Voici les principales mesures anti-terroristes votées
et qui resteront applicables jusqu'au 31 décembre 2003

  • - Sur réquisitions écrites du procureur, les officiers, agents et adjoints de police judiciaire peuvent procéder à la "visite des véhicules circulant, arrêtés ou stationnant sur la voie publique", en matière d'actes de terrorisme, d'infractions à la législation sur les armes ou les explosifs, ou sur les stupéfiants.
  • - Les officiers de police judiciaire - et sous leurs ordres des agents privés "de nationalité française" ou ressortissants de l'UE - peuvent procéder à la visite des personnes, des bagages, du fret, des colis postaux, des aéronefs ou navires, dans les aéroports et ports. "Avec le consentement de la personne, ils peuvent procéder à des palpations de sécurité".
  • - En cas de "menaces graves pour la sécurité publique", des agents de sécurité privée, agréés par le préfet, peuvent procéder à l'inspection des bagages à main et à des "palpations de sécurité" à l'entrée des enceintes sportives ou de certains lieux recevant du public.
  • - Le juge des libertés peut, à la requête du procureur, autoriser, dès l'enquête préliminaire, des perquisitions, y compris de nuit dans les locaux non habités.
  • - Utilisation de moyens de communication audiovisuelle, dans les procédures anti-terroristes, pour interroger à distance.
  • - Fixer un cadre législatif pour la conservation, d'une "durée maximale d'un an", des données numériques et de l'internet.
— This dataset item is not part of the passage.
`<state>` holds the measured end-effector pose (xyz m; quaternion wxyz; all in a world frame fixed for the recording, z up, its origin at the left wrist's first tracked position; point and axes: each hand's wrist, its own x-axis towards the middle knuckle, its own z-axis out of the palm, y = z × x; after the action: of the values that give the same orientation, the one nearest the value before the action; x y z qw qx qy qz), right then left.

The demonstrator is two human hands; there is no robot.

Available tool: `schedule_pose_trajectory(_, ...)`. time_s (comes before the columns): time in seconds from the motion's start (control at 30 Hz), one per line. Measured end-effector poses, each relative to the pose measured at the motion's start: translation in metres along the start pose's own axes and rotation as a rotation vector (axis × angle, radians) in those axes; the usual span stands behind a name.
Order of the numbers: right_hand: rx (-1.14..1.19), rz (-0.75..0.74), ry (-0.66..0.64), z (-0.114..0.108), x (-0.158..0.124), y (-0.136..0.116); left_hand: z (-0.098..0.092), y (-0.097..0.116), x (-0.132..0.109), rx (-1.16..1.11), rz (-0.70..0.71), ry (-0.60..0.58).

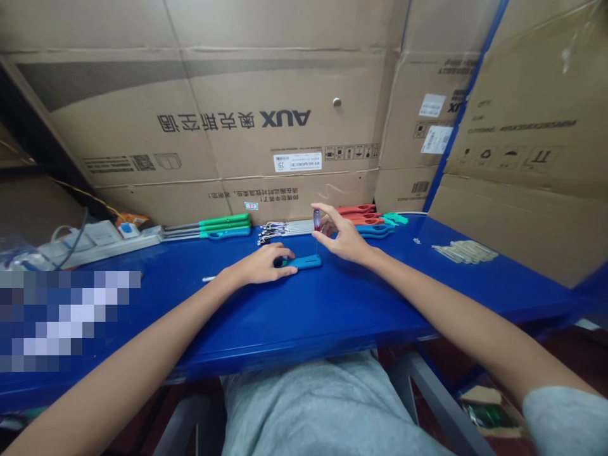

Cette obligation "pèsera sur tous les opérateurs de télécommunications".
  • - Organiser le recours aux experts et aux "moyens de l'Etat couverts par le secret défense" pour le déchiffrement des messages cryptés d'origine terroriste sur internet.
  • - Obligation pour les fournisseurs de prestations de cryptologie, à remettre aux autorités "sur leur demande" les conventions permettant le déchiffrement des données.
  • - Durcir les sanctions (jusqu'à 7 ans de prison et 1,5 M EUR d'amende) pour le financement, le blanchiment et le délit d'initié commis en relation avec une entreprise terroriste.